松沢呉一のビバノン・ライフ

小池百合子が好きなじいちゃんとそれをたしなめるじいちゃん—男の名前・女の名前[14]-(松沢呉一)

潜在的エゴティズムは好悪の感情のみならず生き方までを規定する可能性—男の名前・女の名前[13]」の続きです。

 

 

 

露出の多い人に投票し、自分に似た名前の人に投票する

 

vivanon_sentence一週間ほど前のこと。銭湯の脱衣場で「オレは小池百合子が好きなんだよ」と言うじいちゃんがいて、それに対して、他のじいちゃんが「あの女は●●●●だぞ」とたしなめていたので笑いました。伏字部分には「経歴詐称」ではない言葉が入ります。昔から言われていることで、じいちゃんは見てきたように、あるいは自身が体験したかのように自信満々でしたが、私は根拠を持っていないので、ここには書けないです。

●●●●が事実であっても、それもまた才能のうちであって、それより経歴詐称疑惑の方が問題だと私は思うのですが、あれだけコロナで露出をすると単純接触効果で投票する人が出てきてしまうのです。小池百合子はそこも計算しているであろう点はたいしたもんですよ。支持はしないけど、その点は評価せざるを得ない。

「私は写真映りが悪いんです」と言いたがる人がよくいて、第三者から見ると、「まんまよく撮れているけどなあ」と思ったりするわけですが、まんまよく撮れているから、鏡で見慣れている自分とは違っていて、違うからよく撮れていないと感じるってことなのだとも思えます(「人間は自分が大好き—男の名前・女の名前[11]」で紹介した実験を参照のこと)。

SNSで自分の写真をよく見るし、自撮りでもよく見るので、昨今は相当に修正がなされていましょうが、現実とずれていても「自分である」と認識しているものと近いものを好む。

ここまで見てきた実験結果から言えば、小池百合子の政策を支持できないはずの人でも、名前に類似性のある人は好感を抱くことがあるのは不思議ではない。現実の小池百合子と違う、自分に近い小池百合子を見てしまうのです。じいちゃんに名前を聞けばよかった。

こうして、さまざまな実験に目を通すことによって、女っぽい名前より男っぽい名前の方が裁判官として出世する現象は起こりえるかもしれないと私は思うようになってます。完全に合致するような実験までは見出せてませんが、これを成立させる道筋は組み立てられそうです。以下やっていくとします。

飯田 健、松林哲也、大村華子政治行動論 — 有権者は政治を変えられるのか』 何を根拠に人は投票するのかについてぼんやりとはわかっていたつもりでも、改めて考えたことはなかったので、なんか読んだ方がよさそう。この本がいいのかどうかわからないけれど。

 

 

政治意識の男女の偏在

 

vivanon_sentenceここまで書いてきたような単純接触効果や潜在的エゴティズムと直接関わるものではないながら、前田幸男「投票行動の理論と日本政治研究 : 社会的影響仮説 を素材に」は、「社会環境が個人の決定にどう影響するのか」を考える上で大いに参考になりました。

この一文は投票行動の研究を時系列に概説した内容で、何にどう影響されて人は投票するのかってことを見ることができます。

前回見たようにメディアによる影響も大きく左右します。さらには家族・友人・知人・隣人・同僚といった人的環境が大いに関わっています。小池百合子が好きでも、たしなめる知人がいると考え方を変える人も出てきます。

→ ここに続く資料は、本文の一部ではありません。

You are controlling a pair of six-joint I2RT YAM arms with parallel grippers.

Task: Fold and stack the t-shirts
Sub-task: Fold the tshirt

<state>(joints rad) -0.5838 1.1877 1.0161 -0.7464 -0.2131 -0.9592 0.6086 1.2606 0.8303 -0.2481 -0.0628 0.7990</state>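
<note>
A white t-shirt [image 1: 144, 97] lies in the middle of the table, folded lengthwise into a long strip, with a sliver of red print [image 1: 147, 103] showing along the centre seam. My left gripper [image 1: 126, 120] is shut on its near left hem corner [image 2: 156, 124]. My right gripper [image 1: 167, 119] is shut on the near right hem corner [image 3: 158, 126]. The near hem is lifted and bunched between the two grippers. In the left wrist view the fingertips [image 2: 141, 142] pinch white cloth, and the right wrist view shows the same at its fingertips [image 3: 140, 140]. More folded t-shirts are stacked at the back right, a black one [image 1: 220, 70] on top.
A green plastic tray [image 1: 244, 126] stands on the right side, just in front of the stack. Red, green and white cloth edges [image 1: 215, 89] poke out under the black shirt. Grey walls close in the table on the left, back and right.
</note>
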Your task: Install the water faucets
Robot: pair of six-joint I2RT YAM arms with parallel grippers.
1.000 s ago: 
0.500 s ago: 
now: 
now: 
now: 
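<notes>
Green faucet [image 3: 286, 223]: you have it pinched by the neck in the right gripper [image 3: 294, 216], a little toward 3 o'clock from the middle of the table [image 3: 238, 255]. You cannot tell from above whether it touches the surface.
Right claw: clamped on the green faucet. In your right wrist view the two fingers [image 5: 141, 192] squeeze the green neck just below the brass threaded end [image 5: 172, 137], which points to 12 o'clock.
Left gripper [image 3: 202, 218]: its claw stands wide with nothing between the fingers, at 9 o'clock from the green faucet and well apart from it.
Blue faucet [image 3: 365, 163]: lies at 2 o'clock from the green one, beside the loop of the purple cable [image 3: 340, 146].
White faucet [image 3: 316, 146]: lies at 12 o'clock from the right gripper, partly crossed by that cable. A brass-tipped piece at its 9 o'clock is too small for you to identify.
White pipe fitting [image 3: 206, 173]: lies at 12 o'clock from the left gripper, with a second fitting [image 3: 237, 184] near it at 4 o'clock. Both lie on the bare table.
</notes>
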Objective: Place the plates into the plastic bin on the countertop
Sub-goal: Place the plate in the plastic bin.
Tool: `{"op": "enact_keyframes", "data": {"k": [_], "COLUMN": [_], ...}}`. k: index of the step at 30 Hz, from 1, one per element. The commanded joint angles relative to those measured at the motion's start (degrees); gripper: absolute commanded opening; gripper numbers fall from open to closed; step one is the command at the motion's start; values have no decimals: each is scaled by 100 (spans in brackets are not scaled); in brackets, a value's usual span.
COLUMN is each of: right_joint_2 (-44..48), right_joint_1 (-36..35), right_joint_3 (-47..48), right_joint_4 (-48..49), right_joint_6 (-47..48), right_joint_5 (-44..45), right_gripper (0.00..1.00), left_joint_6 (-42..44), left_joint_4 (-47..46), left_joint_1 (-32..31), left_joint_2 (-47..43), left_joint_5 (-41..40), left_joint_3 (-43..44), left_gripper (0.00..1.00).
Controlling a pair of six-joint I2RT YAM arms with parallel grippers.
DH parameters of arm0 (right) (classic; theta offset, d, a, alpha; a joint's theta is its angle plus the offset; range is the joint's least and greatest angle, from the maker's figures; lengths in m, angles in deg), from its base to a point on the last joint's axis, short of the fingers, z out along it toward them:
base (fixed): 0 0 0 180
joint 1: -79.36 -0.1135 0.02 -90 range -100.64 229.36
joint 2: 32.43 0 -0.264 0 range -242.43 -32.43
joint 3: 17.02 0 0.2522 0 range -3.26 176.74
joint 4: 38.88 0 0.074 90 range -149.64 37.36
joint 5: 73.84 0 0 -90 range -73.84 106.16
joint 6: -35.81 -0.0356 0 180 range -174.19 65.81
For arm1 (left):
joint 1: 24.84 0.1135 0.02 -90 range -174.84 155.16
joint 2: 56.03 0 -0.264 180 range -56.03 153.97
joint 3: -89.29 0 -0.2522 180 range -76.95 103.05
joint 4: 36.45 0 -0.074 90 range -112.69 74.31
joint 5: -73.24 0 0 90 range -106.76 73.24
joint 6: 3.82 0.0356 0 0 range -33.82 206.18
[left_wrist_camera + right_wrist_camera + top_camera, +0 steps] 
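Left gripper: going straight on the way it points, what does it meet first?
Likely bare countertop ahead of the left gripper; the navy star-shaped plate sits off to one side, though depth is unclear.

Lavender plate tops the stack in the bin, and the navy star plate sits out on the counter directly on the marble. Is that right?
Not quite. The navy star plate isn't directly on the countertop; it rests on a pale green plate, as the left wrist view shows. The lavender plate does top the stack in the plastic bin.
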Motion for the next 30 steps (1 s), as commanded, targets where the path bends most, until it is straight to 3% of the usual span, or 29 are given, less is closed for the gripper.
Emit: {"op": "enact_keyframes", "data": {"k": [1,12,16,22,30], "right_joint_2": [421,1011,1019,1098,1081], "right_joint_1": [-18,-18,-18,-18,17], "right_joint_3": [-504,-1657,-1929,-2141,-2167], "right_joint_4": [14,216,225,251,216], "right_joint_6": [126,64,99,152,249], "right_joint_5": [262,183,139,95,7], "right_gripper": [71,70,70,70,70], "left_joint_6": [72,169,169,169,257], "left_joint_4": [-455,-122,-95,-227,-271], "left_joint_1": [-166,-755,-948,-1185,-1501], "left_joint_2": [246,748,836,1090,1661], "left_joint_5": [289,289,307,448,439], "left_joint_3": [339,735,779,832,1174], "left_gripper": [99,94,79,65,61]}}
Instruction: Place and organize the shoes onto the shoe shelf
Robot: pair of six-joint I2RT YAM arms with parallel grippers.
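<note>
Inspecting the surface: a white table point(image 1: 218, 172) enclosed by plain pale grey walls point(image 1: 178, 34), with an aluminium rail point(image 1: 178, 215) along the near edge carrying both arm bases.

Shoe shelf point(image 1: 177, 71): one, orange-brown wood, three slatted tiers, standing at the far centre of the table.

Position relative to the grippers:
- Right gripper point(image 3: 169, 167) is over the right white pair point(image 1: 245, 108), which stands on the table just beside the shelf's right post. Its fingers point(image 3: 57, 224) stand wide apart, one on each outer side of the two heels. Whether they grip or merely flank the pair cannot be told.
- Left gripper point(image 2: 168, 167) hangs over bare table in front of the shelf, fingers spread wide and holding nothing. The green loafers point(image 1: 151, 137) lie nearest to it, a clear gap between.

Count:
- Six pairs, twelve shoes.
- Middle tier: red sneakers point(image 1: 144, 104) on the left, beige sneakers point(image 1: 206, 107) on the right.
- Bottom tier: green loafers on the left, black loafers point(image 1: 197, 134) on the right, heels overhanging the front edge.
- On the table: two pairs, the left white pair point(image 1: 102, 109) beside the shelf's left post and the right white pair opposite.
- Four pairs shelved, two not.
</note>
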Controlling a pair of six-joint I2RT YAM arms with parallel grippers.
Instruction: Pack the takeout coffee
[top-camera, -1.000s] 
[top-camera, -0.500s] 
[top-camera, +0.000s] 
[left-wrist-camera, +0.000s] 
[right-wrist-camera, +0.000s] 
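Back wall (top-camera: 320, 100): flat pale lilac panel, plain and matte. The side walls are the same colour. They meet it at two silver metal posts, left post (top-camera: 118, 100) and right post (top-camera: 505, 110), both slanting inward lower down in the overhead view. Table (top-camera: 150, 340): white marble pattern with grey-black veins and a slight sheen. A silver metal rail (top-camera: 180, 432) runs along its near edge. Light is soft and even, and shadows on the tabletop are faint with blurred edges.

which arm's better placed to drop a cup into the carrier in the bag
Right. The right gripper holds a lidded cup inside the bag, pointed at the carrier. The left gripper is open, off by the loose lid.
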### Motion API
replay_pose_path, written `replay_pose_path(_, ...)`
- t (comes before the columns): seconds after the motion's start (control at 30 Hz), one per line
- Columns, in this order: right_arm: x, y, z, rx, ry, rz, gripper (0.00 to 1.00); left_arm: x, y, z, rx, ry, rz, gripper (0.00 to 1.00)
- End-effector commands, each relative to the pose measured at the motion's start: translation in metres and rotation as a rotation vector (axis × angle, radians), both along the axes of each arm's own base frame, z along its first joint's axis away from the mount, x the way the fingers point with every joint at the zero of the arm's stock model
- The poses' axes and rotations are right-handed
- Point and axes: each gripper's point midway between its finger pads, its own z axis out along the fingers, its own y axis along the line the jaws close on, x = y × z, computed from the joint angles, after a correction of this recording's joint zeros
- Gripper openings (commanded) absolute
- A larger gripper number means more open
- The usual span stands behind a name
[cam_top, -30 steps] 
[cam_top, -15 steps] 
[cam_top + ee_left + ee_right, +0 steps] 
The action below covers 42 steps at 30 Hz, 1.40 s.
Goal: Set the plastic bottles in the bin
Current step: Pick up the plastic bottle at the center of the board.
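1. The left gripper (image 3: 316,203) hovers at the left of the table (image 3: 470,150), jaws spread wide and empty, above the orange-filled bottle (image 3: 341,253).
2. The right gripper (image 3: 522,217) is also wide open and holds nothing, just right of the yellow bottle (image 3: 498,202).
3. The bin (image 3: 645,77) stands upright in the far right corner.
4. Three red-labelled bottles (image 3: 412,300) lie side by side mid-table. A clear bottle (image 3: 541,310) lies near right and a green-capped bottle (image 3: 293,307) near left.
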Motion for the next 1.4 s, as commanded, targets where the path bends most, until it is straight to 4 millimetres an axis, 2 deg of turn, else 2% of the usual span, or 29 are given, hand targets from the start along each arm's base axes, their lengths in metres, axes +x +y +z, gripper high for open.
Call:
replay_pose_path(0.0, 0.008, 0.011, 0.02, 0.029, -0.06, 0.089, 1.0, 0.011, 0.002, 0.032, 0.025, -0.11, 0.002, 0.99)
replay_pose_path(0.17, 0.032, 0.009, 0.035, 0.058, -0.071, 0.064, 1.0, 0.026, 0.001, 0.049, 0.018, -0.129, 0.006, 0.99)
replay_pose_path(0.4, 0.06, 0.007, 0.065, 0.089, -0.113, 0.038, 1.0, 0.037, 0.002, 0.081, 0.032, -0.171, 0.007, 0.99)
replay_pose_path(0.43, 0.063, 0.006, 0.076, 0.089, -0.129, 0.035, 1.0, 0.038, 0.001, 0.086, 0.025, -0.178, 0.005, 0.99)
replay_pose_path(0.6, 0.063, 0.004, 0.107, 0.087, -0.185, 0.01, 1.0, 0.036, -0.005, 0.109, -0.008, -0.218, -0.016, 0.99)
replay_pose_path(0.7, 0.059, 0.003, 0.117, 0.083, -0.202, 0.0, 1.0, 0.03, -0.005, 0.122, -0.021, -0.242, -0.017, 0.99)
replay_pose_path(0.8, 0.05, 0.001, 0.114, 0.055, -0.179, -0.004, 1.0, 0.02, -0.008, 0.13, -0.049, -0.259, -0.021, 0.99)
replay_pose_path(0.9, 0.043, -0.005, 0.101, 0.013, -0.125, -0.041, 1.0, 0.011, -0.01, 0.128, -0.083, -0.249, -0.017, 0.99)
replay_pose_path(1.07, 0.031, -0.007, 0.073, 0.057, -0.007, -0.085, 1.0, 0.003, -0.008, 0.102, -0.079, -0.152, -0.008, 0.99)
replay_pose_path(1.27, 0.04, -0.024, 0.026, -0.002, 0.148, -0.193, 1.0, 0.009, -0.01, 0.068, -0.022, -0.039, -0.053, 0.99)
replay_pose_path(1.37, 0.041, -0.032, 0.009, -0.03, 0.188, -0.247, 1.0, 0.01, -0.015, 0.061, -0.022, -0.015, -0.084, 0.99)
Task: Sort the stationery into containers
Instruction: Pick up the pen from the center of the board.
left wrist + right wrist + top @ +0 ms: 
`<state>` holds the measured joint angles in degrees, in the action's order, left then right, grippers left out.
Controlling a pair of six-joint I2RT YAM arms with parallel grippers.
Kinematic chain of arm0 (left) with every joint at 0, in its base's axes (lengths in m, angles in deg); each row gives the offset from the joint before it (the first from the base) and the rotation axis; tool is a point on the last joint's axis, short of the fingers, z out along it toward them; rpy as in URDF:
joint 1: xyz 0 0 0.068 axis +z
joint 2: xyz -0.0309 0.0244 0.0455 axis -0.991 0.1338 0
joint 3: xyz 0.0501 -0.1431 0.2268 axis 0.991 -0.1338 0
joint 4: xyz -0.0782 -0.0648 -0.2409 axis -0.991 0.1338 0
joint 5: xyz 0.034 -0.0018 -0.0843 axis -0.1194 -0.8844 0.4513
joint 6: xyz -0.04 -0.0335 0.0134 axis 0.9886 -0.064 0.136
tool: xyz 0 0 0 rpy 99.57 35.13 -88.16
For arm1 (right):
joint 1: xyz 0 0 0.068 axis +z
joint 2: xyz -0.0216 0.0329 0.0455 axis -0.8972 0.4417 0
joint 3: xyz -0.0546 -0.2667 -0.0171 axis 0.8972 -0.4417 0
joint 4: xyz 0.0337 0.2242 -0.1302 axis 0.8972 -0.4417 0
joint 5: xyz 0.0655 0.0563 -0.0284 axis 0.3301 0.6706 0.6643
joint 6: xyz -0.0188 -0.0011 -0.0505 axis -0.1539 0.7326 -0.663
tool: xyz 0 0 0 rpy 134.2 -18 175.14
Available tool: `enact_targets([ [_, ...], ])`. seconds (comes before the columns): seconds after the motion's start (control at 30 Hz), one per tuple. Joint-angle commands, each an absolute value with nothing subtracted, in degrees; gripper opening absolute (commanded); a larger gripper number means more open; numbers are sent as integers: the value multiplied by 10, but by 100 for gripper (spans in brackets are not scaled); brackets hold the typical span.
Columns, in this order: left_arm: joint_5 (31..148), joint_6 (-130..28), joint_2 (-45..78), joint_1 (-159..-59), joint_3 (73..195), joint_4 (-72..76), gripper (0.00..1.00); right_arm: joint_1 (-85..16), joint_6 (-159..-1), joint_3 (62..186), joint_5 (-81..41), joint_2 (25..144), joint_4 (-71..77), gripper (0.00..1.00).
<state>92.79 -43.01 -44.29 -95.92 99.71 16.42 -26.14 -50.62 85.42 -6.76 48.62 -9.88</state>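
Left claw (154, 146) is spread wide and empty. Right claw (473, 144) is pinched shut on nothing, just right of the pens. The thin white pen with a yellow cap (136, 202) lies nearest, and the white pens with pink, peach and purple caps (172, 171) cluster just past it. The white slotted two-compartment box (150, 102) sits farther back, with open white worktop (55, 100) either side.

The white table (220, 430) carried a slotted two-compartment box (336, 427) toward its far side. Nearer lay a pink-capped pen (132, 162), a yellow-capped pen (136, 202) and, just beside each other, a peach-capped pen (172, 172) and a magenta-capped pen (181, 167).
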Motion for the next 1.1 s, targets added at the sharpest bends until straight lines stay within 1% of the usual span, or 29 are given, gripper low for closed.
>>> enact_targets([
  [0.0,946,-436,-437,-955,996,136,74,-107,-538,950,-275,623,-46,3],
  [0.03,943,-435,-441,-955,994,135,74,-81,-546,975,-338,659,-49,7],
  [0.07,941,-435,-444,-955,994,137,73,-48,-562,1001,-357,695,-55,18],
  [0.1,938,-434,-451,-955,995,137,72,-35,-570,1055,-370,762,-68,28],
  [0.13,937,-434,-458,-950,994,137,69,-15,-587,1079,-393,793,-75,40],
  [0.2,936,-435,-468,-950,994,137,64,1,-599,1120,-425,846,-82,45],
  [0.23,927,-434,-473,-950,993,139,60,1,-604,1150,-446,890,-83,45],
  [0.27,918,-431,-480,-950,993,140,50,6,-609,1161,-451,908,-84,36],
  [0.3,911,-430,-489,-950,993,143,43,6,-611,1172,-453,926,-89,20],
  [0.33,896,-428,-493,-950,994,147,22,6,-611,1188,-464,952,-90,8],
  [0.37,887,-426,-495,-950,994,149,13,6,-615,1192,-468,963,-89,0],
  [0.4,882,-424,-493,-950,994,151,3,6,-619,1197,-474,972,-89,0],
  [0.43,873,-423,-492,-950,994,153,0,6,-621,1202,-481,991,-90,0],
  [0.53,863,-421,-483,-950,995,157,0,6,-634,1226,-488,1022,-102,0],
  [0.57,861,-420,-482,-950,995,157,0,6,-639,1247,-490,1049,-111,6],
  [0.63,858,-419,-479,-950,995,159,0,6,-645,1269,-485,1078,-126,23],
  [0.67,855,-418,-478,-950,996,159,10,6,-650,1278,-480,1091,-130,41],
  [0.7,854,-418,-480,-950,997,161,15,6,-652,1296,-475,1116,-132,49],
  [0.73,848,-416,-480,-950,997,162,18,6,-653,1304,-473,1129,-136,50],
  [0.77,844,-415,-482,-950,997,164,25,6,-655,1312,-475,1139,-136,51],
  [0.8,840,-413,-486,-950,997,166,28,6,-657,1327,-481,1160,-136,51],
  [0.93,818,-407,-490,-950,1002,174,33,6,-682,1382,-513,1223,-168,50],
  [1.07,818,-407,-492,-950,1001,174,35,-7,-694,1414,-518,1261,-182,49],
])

政治的心情としてはA党を支持しているはずの人が、周辺の人に頼まれたり、影響を受けたりしてB党に投票を変更することがあるのは実感しやすいところです。

また、A党を支持する人が、同様の考え方をする人と多く接することでA党の支持を強固にすることも実感しやすい。SNSはこの点でも作用しましょう。